Data excerpt:
>>

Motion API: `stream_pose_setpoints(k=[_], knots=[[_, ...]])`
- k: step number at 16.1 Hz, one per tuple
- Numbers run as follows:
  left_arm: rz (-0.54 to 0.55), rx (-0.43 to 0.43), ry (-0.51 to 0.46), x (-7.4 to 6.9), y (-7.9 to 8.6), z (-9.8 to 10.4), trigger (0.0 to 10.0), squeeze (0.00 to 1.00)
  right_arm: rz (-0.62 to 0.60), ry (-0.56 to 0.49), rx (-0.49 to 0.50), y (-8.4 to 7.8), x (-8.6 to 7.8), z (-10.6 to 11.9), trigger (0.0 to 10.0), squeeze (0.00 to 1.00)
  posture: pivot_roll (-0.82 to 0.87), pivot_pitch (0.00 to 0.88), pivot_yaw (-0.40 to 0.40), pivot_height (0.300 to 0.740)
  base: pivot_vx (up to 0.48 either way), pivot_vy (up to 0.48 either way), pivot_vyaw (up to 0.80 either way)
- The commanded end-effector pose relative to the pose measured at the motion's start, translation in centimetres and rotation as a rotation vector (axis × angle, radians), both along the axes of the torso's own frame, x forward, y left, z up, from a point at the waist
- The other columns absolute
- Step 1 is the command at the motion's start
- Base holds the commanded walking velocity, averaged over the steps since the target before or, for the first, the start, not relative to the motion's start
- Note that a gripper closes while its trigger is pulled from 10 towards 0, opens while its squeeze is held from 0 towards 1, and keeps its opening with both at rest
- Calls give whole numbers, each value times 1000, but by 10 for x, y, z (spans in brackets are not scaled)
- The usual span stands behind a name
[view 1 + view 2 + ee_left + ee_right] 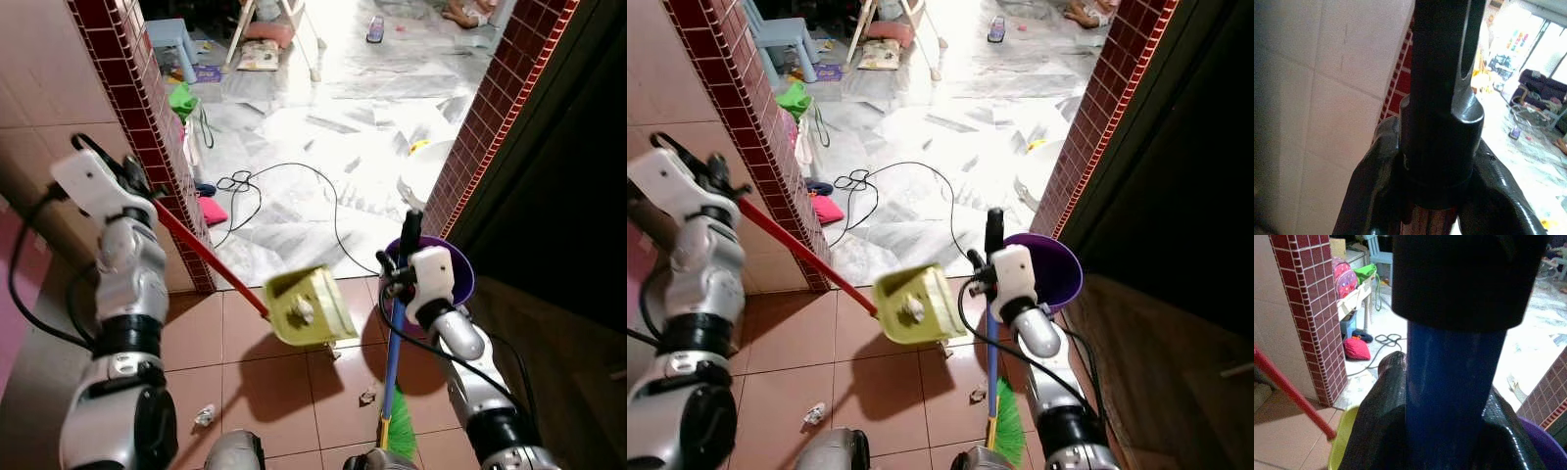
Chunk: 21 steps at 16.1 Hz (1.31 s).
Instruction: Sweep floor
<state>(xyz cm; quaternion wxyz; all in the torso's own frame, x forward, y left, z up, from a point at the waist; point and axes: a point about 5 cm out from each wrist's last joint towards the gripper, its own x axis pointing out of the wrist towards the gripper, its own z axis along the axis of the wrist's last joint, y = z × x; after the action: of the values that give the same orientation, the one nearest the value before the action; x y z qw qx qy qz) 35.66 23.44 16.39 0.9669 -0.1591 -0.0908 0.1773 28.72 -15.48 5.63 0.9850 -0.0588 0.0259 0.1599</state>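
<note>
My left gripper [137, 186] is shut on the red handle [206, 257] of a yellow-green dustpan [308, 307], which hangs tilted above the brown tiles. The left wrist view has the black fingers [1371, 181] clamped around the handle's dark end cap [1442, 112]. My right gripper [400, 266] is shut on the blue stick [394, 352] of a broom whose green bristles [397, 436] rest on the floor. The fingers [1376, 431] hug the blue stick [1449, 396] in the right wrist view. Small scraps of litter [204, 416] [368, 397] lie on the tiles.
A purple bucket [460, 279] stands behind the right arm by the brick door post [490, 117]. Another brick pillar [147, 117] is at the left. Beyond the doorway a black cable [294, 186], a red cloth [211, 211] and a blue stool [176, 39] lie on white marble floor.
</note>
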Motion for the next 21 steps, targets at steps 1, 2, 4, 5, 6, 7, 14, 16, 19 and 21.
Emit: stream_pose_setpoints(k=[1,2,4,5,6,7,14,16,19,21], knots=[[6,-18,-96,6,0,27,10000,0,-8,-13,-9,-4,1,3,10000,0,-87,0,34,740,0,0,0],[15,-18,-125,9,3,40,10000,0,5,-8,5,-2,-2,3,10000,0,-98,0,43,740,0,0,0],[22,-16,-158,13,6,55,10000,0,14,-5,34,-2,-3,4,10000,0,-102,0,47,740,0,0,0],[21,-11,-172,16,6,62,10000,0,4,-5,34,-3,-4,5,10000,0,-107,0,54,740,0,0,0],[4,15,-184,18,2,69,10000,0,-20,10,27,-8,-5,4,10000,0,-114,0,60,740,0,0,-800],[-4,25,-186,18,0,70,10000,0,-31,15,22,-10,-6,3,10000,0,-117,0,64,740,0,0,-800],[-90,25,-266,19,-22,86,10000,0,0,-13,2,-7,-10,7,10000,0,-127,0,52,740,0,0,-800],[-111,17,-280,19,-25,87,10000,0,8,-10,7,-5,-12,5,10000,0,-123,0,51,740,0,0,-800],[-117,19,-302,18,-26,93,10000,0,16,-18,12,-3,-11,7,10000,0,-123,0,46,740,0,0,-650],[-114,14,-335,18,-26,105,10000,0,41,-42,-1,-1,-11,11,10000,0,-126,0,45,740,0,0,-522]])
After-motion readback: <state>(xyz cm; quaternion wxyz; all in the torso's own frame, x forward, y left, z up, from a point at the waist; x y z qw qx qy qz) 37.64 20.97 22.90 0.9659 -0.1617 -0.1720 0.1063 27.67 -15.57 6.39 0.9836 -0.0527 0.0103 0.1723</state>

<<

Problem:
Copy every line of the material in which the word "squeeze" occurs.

Output below:
  left_arm: rz (-0.54 to 0.55), rx (-0.43 to 0.43), ry (-0.51 to 0.46), x (-7.4 to 6.9), y (-7.9 to 8.6), z (-9.8 to 10.4), trigger (0.0 to 10.0), squeeze (0.00 to 1.00)
  right_arm: rz (-0.62 to 0.60), ry (-0.56 to 0.49), rx (-0.49 to 0.50), y (-8.4 to 7.8), x (-8.6 to 7.8), z (-10.6 to 11.9), trigger (0.0 to 10.0), squeeze (0.00 to 1.00)
- Note that a gripper closes while its trigger is pulled from 10 towards 0, opens while its squeeze is held from 0 towards 1, and keeps its opening with both at rest

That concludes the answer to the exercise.